Résumé : je termine aujourd'hui, à l'occasion du 94ème anniversaire de la fin de la grande catastrophe de 14-18, dont l'Europe n'est pas près d'avoir fini de payer les intérêts, une petite évocation de ces constructions entreprises en 1920 dans les 36.000 communes de France, en l'honneur de leurs 1.700.000 morts.

 

 

Tout en persistant à penser que qualifier ces morts de « héros » est aussi absurde que la guerre qui les a engloutis. Il suffit, pour se rendre compte que c'est une Histoire sans héros (titre d'une BD de DANY), de lire DORGELÈS (Les Croix de bois), BARBUSSE (Le Feu), REMARQUE (A l'Ouest rien de nouveau), JÜNGER (Orages d'acier), augmentés de quelques Français et de quelques Allemands.

 

 

 

En tout cas, faire du 11 novembre une cérémonie militaire, c'est, de la part de la nation, un extraordinaire abandon de souveraineté : l'armée est au service de la nation, et non l'inverse.

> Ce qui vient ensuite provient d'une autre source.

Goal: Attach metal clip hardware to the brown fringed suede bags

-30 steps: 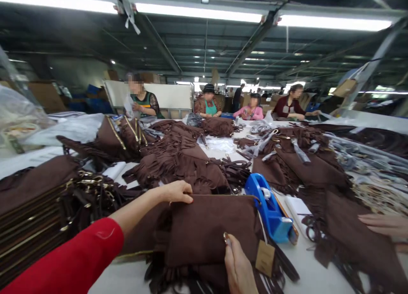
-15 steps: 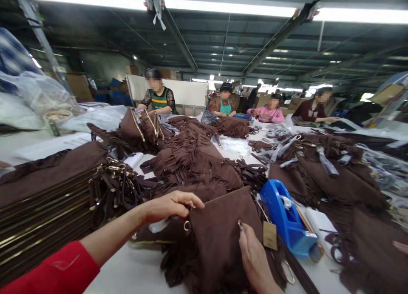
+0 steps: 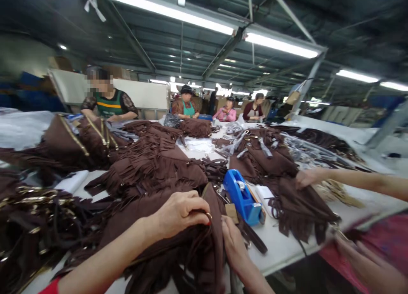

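Note:
A brown suede-like bag (image 3: 216, 243) with fringe stands on edge before me, turned so that I see it from its narrow side. My left hand (image 3: 180, 215) pinches its top corner, right by a small gold ring (image 3: 209, 217). On the bag's far right face lies my right hand (image 3: 234, 243), its fingertips partly hidden where they hold the side. A tan paper tag (image 3: 231, 213) shows just beyond that hand. Dark fringe strands hang below my left hand.
A blue tape dispenser (image 3: 244, 196) stands right of the bag. Fringed brown bags (image 3: 156, 158) lie heaped ahead, and straps with gold clasps (image 3: 35, 209) at left. At right, a co-worker's hands (image 3: 307, 177) handle another brown bag (image 3: 306, 206). More people sit across the table.
The view has swung to the right, bringing the neighbouring co-worker's arms into sight. The bag has turned from facing me broadly to edge-on, with both my hands still at it.

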Tool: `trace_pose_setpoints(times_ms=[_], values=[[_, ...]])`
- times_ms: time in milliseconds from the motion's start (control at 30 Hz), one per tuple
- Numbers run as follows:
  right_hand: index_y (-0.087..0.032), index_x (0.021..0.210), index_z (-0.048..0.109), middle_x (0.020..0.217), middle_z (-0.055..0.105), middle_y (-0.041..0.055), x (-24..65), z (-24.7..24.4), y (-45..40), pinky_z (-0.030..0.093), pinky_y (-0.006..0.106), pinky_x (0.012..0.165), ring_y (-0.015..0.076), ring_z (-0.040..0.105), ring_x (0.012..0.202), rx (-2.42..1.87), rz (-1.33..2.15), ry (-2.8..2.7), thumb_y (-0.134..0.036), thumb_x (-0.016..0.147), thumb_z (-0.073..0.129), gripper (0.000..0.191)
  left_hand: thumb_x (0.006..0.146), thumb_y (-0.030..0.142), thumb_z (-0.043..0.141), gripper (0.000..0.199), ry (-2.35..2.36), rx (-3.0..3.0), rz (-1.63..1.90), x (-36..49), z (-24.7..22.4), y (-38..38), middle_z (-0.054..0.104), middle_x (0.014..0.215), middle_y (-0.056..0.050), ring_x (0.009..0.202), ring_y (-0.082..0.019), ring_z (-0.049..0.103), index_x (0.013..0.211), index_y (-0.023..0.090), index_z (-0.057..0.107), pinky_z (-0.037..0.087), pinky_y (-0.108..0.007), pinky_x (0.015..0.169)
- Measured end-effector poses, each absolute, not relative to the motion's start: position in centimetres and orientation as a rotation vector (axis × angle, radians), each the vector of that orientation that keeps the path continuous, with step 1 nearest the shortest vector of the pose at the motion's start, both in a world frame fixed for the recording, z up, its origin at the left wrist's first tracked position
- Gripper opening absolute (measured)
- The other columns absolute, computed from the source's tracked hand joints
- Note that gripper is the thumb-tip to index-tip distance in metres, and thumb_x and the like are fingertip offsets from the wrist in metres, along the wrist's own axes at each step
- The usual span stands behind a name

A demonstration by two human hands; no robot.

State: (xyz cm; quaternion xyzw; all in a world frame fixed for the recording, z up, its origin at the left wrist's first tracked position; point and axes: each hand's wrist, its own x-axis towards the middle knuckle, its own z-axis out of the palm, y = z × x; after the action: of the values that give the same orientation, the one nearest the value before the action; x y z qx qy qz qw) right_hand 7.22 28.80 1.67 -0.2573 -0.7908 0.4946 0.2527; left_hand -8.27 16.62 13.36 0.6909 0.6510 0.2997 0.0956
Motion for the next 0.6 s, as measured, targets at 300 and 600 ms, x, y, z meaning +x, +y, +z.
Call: trace_pose_setpoints(times_ms=[300, 600], values=[[-0.022, 0.106, 0.051, 0.091, 0.063, 0.003, 13.6, 7.1, 26.5, 0.041, 0.029, 0.074, 0.0192, 0.06, 0.083, -0.994, 0.999, -2.004, -0.045, 0.091, 0.022, 0.041, 0.079, 0.014, 0.063, 0.015, 1.657, 2.164, 0.868, -3.5, 13.4, 22.5, 0.059, 0.083, 0.001, 0.078, -0.011, 0.056, 0.092, 0.021, 0.066, 0.04, -0.017, 0.07], [-0.02, 0.09, 0.056, 0.07, 0.066, 0.0029, 14.1, 6.9, 27.3, 0.04, 0.029, 0.054, 0.0212, 0.065, 0.06, -1.171, 0.379, -2.061, -0.028, 0.089, 0.021, 0.036, 0.084, 0.017, 0.054, 0.012, 1.716, 2.18, 0.955, -0.8, 11.7, 24.2, 0.057, 0.078, 0.002, 0.073, -0.01, 0.054, 0.085, 0.024, 0.065, 0.039, -0.018, 0.064]])
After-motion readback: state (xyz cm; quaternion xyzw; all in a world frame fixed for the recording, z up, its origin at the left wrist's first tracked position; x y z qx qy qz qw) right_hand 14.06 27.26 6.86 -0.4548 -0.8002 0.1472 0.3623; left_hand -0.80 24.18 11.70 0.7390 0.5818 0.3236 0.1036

C'est faire preuve d'un aveuglement presque aussi coupable que, par exemple, le crime commis par le colonel DIDIER, le 8 octobre 1914, sur la personne de JEAN-JULIEN CHAPELANT, qu'il a fait fusiller ligoté à son brancard dressé debout contre un pommier, parce qu'il a eu la mauvaise idée d'échapper, grièvement blessé, aux Allemands.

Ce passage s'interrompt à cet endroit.